Bull asks them questions about themselves that they can't answer--as usual--and gives them drugs; he considers Dean a madman. Then they go out in New Orleans, and Bull deliberately takes them to the dullest bars to prove that bars aren't what they used to be. It's a foggy, ghostly night. They stay up at Bull's house, everyone with their own project, and Sal goes out, wanting to sit by the Mississippi River. Unfortunately, he has to content himself with looking at the river through a fence.
They spend the next morning immersed in Bull's weird life: picking nails out of a wormy piece of wood, throwing knives at a target, hearing stories of Morocco, and fighting with his neighbors, and then go to a racetrack, where Bull loses money. Back in Bull's backyard, they compete by showing each other athletic tricks: Dean is the fastest. Later, in New Orleans, they go to the railyards and hop on and off freight trains, Dean showing off his brakeman skills.
Ed and Galatea decide to stay in New Orleans. Dean, Sal and Marylou say goodbye to everyone; they're off to California.
It's becoming clearer what Sal has in common with Dean: the ache to be moving, on the road. After they start west again, Sal mentions a collective euphoria: they are leaving "confusion and nonsense" behind to perform their only "noble function": move. The road, to Sal, is "pure" and straightforward as nothing else is in his life. This desperate desire to move is the one thing that binds Sal and Dean closer than anyone else in the novel: Even Carlo Marx can't understand what they're doing. Junkie Bull Lee, who himself leads an exceedingly odd life, considers Dean a "madman" and advises Sal to get away from him. Sal seems to understand Dean better than anyone else. Even when he admits that nothing Dean says makes sense, Sal believes that he understands what Dean means anyway. Dean seems to also consider Sal some kind of alter ego. They trust each other so much that he even asks Sal to sleep with Marylou.

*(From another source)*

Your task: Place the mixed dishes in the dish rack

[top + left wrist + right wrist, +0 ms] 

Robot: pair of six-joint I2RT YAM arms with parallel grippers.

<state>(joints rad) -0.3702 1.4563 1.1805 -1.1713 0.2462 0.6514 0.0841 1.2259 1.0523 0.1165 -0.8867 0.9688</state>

Yet, even as Sal's crazy friends look askance at his close association with Dean. Sal considers everyone and everything he has ever known as "One"--part of the same collective experience. There is a collective restlessness, desperation and craziness which leads sometimes to exhilaration. Kerouac constantly uses the words "sad" and "American" in describing Sal and his friends' experiences, as in: "our sad drama in the American night"--they represent an entire culture, a time. When Sal wants to sit by his much-dreamed of Mississippi River, he can't because there is a fence blocking his access. There is a pervasive sense of something precious having been lost, a deeper sadness underneath the carousing of their group. Sal mentions, the night that they cross the ferry in New Orleans, that a girl committed suicide off the deck. We don't see the tragedy, but we know it happened; similarly, Sal often mentions a deep sadness, but avoids looking at the facts that caused it.
Also in this section, we see more evidence of Kerouac's skill at giving a rounded perspective of Sal and the events. For example, On the Road presents a phallocentric world, with women as largely replaceable accessories, providing either sex, nurture or both. Yet, there is often an anti-glorifying spectator, who allows us to see the men in a less flattering light than they see themselves, as when Dodie, Bull and Jane's daughter, watches the men show off to each other in the backyard: "look at the silly men!" she calls to her mother.